A tool that investors often rely on to find the best time to buy and sell gold and stocks at any given point in time is the ‘Dow to gold ratio’.
When you enter the world of investing in gold, it can feel like everyone else has a crystal ball that helps them predict the price of gold and pick the perfect time to buy gold.
Of course, this just a matter of perception, however there is a tool that could help you make a well-informed decision. It is called the Dow to gold ratio.
This tool has been used by investors for a number of years now and has likely helped many of them avoid some of the biggest and most damaging stock market crashes in history, pushing them towards the safe haven that is physical gold.
Let’s take a look at how the Dow to gold ratio works and how it can help us understand when to invest in gold.
What is the Dow to gold ratio?
Simply put, it is a tool that tracks the Dow Jones value in terms of the gold prices.
The Dow Jones (or Dow Jones Industrial Average) is an index that tracks the stock price of the 30 largest U.S. companies, including Apple, McDonald’s, IBM, Coca-Cola, etc…
The stocks of the Dow Jones include all the major sectors of the U.S. economy, excluding the transportation and utility industries.
The Dow to gold ratio gives clear indication on how many ounces of gold you need to buy the Dow Jones at its current price (this will be the amount you see when you search for this ratio in Google).
- When the ratio is high, stocks are expensive, and gold is undervalued.
- When the ratio is low, stocks are undervalued, and gold is expensive.
Essentially, the more the ratio increases, the more it tells us to sell stocks and purchase gold.
And the more it decreases, the more it tells us to sell gold and purchase stocks.
Plenty of well-known investors rely on the Dow to gold ratio, using it as an integral part of their investment strategies.

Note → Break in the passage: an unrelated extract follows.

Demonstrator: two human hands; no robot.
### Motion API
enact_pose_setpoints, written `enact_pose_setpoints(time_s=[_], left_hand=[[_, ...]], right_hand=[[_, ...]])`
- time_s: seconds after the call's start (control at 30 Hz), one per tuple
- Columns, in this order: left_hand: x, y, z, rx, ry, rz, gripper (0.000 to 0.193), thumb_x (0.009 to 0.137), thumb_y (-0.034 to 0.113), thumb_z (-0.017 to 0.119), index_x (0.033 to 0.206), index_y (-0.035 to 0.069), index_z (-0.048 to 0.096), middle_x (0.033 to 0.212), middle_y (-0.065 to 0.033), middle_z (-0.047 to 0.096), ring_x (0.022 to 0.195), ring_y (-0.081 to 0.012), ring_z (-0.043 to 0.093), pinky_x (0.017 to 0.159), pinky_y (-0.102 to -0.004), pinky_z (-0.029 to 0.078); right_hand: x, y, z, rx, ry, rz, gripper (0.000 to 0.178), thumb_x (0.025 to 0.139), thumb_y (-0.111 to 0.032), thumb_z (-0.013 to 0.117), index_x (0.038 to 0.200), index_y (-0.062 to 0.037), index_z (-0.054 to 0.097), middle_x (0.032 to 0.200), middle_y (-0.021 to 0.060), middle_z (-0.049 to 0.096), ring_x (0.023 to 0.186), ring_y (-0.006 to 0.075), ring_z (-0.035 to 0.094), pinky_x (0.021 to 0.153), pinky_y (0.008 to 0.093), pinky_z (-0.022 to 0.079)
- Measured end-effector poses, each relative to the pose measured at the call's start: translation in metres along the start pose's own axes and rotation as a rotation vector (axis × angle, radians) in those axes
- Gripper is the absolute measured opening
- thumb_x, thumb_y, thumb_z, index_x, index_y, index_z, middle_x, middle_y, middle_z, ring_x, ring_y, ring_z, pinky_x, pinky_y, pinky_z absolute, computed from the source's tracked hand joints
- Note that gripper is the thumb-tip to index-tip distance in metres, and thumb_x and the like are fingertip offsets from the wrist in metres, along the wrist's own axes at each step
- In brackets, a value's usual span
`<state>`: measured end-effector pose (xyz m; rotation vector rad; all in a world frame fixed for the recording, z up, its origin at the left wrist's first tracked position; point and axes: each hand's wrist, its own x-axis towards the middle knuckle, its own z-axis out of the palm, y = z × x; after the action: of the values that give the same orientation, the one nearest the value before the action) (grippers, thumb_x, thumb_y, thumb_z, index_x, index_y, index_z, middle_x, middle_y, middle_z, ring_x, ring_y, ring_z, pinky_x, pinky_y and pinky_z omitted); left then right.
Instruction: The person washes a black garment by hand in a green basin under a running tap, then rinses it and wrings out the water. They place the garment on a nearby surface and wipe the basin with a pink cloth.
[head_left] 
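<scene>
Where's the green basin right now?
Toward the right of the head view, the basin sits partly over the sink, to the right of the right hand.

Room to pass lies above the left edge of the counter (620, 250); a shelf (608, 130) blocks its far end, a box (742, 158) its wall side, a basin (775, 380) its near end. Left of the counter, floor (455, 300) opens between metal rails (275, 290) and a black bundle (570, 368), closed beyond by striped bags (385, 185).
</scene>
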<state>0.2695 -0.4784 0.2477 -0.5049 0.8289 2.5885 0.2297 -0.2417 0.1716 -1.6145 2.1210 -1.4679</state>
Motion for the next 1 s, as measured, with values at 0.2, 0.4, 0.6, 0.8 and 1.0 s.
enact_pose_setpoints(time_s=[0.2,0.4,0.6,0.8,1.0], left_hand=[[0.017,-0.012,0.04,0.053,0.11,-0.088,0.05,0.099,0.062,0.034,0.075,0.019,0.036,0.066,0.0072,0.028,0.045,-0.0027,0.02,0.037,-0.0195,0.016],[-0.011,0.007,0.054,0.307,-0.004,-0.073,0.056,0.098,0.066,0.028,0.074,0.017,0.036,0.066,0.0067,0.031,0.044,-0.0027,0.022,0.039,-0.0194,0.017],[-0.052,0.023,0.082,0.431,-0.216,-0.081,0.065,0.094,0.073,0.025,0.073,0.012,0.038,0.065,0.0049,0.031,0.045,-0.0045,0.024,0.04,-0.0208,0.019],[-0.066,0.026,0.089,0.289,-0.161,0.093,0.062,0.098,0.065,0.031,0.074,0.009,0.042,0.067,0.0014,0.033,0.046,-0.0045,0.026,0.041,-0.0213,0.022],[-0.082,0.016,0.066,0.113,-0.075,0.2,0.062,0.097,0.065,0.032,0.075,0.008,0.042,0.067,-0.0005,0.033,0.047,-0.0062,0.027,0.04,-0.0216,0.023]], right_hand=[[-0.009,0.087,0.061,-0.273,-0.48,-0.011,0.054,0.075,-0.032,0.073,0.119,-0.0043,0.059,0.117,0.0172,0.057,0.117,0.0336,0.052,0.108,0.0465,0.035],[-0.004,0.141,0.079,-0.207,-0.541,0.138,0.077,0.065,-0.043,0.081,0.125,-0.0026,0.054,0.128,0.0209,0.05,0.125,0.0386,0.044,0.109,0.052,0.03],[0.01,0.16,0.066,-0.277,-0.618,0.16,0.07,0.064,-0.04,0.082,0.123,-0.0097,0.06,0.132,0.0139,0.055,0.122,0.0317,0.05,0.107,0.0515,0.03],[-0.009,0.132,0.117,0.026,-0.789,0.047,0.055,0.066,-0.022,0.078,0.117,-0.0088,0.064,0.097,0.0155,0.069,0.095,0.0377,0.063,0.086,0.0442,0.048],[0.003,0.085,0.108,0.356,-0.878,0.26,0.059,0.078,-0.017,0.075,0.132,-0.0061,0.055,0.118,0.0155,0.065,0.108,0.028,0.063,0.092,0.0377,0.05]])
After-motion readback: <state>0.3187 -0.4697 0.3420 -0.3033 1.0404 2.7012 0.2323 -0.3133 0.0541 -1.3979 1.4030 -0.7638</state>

Over the years it has gained its reliable reputation by being used by investors like Bill Bonner, the founder of Agora Financial, and Olav Dirkmaat who is a precious metals analyst.
How do you use the Dow to gold ratio?
Investors in both gold and Dow assets use the ratio to see when it is a good time to buy or sell and to provide them with information on the direction of either market comparative to the other.
This ratio has been used by investors for over 100 years and is viewed as a useful guiding strategy for investment rather than a strict rule.
Showing how the ratio is used in practice can help new investors understand how to benefit from this tool in the best way.
Let us look at what Bill Bonner does with it, a widely quoted investor when it comes to the ratio.
- Bonner focuses on two numbers, 5 and 15, as his reference points:
- When the ratio goes above 15, he will sell stocks and buy gold.
- When the ratio goes below 5, he will sell gold and buy stocks.
- In simple terms:
- If the ratio goes above 15: it takes 15 ounces of gold to buy the Dow. Gold is considered undervalued (cheap) compared to the Dow Jones Index.
- If the ratio falls below 5: this means that it takes just 5 ounces of gold to buy the Dow. Stocks are undervalued compared to gold.
It is also useful to look at how it has worked through history.
How has the Dow to gold ratio worked in history?
The Dow to gold ratio has experienced decades-long trends only diverted when faced by drastic macroeconomic changes.
The historical Dow jones to gold ratio chart below perfectly reflects these trends:
Following the strategy, the red dots indicate the periods when gold should be bought and when you should sell stocks, while the green dots indicate when you should sell gold and buy stocks.
The chart shows the Dow to Gold Ratio from 1900 – 2020, allowing us to see that from July 1996 to December 2020, the Dow to gold ratio went above 15, confirming that gold was undervalued compared to stocks. This offered a perfect entry point for those who wanted to buy.
- If you had bought gold and sold stocks during this specific time, it would have had two major benefits:
- Avoiding the blast from the 2000 dot-com crisis and the stock market crash of 2008.
- Getting into gold just before its huge run that lasted from 1999 to 2011. In this period, the gold price went up 425% in 12 years.
The other time the Dow to gold ratio reached above 15 was in 1929 – which was the year of the infamous Wall Street Crash. To this day this remains the worst stock market crisis in US history.
Typically speaking stock market crashes happen quickly, and the effects are usually severe and long-lasting. Particularly impacting investors and their wealth.
Therefore, it makes sense, as to why people use these investment tools, like the Dow to gold ratio – as it aids in preparing for market movements, avoid potential financial losses and generally guides decisions on when the right time is to buy gold.
Where is the Dow to gold ratio today?
Basically, the ratio is going up!
According to the ratio, it seems that there might be a reason to begin investing in gold, if you haven’t already.
The chart shows that in November 2021, the Dow to gold ratio went above 15, climbing to 19.42 at one point.
This is close to what was seen in 1929, making gold highly undervalued, going off of Bonner’s take on the Dow to gold ratio.
Are you planning to follow the ratio and ditch some of your stocks and get yourself some physical gold?